TASK DIRECTIONS:
Wherever the word "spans" occurs in the lines below, copy the whole line.
THE DATA section start
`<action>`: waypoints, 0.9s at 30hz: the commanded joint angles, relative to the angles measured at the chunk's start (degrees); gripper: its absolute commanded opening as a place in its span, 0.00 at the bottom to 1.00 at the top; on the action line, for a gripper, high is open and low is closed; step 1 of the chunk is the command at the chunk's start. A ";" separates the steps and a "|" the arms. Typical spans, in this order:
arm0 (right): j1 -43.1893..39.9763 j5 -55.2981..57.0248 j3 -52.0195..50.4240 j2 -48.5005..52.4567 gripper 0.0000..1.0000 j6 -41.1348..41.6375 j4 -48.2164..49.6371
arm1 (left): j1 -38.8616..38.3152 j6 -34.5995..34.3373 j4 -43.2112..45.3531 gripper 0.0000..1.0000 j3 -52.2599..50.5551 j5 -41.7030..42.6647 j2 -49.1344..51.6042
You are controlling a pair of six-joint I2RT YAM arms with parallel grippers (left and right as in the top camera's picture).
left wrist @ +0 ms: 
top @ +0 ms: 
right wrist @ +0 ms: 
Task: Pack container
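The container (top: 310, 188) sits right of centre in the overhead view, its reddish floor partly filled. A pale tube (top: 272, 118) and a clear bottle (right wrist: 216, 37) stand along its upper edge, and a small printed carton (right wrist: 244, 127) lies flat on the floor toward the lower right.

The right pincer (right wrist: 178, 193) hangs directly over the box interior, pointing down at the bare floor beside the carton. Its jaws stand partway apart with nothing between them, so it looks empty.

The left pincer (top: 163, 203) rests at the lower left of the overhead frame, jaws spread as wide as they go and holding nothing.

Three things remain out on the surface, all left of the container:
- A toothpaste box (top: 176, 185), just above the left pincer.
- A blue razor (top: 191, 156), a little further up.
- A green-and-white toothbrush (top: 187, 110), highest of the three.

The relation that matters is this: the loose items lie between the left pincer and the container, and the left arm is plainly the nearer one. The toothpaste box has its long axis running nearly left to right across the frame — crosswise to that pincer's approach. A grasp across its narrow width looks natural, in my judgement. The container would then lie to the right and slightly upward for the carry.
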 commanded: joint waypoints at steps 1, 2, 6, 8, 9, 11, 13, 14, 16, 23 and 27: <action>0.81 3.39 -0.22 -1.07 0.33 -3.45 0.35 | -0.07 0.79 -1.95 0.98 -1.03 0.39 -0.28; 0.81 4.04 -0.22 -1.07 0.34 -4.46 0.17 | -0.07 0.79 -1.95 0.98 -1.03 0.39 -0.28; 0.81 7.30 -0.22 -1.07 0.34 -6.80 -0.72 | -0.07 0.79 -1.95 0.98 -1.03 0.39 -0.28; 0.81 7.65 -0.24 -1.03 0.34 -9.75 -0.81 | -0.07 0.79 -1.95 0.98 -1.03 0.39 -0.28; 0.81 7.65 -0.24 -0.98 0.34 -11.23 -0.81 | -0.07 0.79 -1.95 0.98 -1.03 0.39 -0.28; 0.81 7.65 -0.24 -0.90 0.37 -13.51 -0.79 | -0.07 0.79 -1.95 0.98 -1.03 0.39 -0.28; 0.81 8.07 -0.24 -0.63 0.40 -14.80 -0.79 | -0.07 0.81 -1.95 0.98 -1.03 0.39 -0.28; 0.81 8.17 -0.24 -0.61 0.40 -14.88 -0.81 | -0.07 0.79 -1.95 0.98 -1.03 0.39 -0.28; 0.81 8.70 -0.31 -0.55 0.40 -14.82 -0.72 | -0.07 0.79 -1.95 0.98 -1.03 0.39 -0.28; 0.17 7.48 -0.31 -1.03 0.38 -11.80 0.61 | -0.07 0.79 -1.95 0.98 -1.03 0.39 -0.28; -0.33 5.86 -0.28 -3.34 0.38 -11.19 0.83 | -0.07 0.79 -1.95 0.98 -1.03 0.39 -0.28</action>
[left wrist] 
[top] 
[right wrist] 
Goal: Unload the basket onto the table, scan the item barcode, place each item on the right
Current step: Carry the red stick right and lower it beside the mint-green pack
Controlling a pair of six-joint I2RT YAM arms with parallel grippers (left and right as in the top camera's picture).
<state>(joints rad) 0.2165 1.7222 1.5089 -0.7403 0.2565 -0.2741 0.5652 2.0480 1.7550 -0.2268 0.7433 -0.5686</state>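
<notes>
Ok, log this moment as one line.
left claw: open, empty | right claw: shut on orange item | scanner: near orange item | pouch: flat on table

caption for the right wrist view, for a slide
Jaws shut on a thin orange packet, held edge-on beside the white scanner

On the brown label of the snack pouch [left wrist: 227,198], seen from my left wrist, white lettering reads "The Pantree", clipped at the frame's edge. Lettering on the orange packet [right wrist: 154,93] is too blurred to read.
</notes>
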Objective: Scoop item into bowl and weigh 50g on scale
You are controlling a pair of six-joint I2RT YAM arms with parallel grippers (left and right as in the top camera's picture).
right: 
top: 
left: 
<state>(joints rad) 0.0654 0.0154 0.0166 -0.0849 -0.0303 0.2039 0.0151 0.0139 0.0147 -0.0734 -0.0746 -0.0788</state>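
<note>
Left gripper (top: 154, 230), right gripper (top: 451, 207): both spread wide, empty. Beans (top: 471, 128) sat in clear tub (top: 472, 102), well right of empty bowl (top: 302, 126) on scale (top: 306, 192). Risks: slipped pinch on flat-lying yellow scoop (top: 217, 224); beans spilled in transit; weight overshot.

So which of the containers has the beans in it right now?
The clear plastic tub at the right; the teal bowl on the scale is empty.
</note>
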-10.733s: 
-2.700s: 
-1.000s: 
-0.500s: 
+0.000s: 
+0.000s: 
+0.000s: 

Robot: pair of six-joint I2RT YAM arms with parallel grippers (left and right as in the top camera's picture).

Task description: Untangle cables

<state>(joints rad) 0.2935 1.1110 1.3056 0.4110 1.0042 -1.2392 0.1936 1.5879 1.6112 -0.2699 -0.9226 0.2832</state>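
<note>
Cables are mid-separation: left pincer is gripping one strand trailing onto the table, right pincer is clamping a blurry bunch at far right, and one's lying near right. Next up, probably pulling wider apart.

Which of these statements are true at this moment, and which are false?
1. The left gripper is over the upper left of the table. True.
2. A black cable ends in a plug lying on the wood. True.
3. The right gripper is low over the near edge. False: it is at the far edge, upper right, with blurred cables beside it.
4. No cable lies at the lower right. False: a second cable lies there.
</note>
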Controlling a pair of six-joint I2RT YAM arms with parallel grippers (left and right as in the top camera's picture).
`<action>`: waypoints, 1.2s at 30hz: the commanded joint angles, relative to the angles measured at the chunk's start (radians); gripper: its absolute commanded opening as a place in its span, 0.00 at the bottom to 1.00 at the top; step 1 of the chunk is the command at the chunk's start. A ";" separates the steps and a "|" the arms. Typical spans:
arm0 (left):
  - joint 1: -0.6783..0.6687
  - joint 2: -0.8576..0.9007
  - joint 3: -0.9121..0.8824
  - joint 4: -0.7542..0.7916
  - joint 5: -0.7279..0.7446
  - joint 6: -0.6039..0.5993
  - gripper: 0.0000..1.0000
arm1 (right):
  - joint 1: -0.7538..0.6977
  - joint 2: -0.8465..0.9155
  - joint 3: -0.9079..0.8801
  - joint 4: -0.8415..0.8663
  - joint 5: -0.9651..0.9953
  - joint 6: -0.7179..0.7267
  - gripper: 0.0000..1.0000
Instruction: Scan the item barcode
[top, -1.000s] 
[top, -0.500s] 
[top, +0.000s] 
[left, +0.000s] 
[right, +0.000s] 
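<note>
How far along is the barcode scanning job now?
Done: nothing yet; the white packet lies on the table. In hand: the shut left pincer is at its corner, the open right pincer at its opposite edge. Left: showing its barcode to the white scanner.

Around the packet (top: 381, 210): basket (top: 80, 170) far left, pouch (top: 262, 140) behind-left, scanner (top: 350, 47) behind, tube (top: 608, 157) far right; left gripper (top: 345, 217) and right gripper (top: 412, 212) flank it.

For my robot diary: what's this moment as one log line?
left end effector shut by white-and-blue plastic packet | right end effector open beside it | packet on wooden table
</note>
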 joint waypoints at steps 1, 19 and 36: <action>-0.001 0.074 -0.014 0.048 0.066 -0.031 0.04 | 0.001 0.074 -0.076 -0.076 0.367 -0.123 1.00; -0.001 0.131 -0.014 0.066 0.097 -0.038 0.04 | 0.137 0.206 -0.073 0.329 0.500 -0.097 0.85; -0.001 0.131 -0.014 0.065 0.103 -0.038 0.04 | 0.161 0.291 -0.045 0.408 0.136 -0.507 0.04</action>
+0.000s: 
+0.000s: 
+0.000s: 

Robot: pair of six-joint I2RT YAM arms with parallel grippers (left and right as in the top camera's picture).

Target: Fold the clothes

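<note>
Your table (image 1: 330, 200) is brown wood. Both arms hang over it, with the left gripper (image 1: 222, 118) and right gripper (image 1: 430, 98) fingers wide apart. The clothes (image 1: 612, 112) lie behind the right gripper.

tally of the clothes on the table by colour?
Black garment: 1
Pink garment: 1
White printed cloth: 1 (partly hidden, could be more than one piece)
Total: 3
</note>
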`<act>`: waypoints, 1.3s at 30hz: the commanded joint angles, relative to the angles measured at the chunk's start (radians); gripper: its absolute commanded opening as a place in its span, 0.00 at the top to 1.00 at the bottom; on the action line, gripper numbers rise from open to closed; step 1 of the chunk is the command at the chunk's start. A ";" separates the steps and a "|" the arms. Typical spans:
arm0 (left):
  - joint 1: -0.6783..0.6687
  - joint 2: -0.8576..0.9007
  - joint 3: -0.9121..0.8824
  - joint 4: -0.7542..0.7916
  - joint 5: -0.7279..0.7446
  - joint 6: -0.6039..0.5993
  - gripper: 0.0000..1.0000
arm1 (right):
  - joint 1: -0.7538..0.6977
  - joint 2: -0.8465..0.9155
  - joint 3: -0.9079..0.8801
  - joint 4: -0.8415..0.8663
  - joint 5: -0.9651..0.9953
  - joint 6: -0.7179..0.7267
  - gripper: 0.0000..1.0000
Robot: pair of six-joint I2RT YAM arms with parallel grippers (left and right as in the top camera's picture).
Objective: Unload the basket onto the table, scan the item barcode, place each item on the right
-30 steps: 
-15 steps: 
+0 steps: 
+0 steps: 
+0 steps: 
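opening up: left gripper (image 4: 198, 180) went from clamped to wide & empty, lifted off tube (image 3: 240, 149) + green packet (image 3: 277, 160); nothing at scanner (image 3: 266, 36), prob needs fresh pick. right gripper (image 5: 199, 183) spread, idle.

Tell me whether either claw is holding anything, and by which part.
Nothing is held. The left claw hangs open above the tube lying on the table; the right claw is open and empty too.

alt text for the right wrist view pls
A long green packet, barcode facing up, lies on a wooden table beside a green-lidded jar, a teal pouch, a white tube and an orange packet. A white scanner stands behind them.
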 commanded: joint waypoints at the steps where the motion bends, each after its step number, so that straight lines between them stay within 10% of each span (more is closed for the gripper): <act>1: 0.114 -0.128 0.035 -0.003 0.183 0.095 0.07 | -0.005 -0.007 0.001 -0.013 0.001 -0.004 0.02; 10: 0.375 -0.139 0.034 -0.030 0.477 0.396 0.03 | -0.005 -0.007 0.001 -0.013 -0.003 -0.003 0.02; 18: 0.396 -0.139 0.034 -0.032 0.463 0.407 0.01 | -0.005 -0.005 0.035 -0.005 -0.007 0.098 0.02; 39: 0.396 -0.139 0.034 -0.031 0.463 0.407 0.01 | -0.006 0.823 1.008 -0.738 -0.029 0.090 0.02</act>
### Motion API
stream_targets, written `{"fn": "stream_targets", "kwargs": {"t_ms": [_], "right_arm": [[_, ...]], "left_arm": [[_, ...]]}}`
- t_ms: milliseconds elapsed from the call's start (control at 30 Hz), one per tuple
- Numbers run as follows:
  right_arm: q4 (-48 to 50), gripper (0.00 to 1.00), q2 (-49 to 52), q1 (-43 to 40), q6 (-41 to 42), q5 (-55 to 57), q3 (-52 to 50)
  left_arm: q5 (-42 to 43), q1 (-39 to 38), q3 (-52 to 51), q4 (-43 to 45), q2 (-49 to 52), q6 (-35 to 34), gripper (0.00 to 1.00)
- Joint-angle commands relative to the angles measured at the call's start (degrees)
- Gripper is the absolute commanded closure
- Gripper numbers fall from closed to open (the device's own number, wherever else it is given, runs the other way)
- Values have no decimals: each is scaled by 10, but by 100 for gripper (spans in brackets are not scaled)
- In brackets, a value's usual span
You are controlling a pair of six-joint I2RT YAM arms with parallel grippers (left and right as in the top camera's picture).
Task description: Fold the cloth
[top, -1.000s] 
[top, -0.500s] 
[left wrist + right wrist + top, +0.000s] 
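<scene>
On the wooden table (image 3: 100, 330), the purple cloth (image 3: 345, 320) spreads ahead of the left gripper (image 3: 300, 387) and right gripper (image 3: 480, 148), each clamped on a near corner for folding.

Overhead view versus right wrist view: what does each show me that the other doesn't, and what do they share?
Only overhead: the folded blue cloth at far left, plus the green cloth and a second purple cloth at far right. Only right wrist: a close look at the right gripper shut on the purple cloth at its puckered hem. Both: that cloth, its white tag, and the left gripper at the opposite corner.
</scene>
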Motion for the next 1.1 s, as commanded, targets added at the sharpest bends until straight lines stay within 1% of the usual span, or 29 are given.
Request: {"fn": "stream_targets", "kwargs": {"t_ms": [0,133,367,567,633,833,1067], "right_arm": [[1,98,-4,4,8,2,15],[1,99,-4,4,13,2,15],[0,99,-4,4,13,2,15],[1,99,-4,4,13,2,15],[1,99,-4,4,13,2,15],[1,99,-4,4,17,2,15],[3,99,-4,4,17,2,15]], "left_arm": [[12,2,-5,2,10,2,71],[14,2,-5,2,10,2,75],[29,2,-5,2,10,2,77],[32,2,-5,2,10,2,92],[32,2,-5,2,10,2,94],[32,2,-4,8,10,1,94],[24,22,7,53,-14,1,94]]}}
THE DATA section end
FINAL ANSWER:
`<action>`: waypoints, 0.9s at 30hz: the commanded joint angles, relative to the angles measured at the chunk's start (degrees); gripper: its absolute commanded opening as a place in its span, 0.00 at the bottom to 1.00 at the top; on the action line, for a gripper, high is open and low is closed; step 1 of the chunk is the command at the chunk's start. A ";" separates the steps and a "|" the arms. Typical spans, in this order:
`<action>`: waypoints, 1.2s at 30hz: the commanded joint angles, relative to the angles measured at the chunk's start (radians); gripper: its absolute commanded opening as a place in its span, 0.00 at the bottom to 1.00 at the top; step 1 of the chunk is the command at the chunk's start. A ";" separates the steps and a "|" the arms. Typical spans:
`<act>`: waypoints, 1.3s at 30hz: the commanded joint angles, relative to the angles measured at the chunk's start (radians); gripper: its absolute commanded opening as a place in its span, 0.00 at the top to 1.00 at the bottom; on the action line, gripper numbers rise from open to closed; step 1 of the chunk is the command at the chunk's start. A ";" separates the steps and a "|" the arms. Typical spans:
- Values have no decimals: each is scaled by 10, but by 100 for gripper (spans in brackets are not scaled)

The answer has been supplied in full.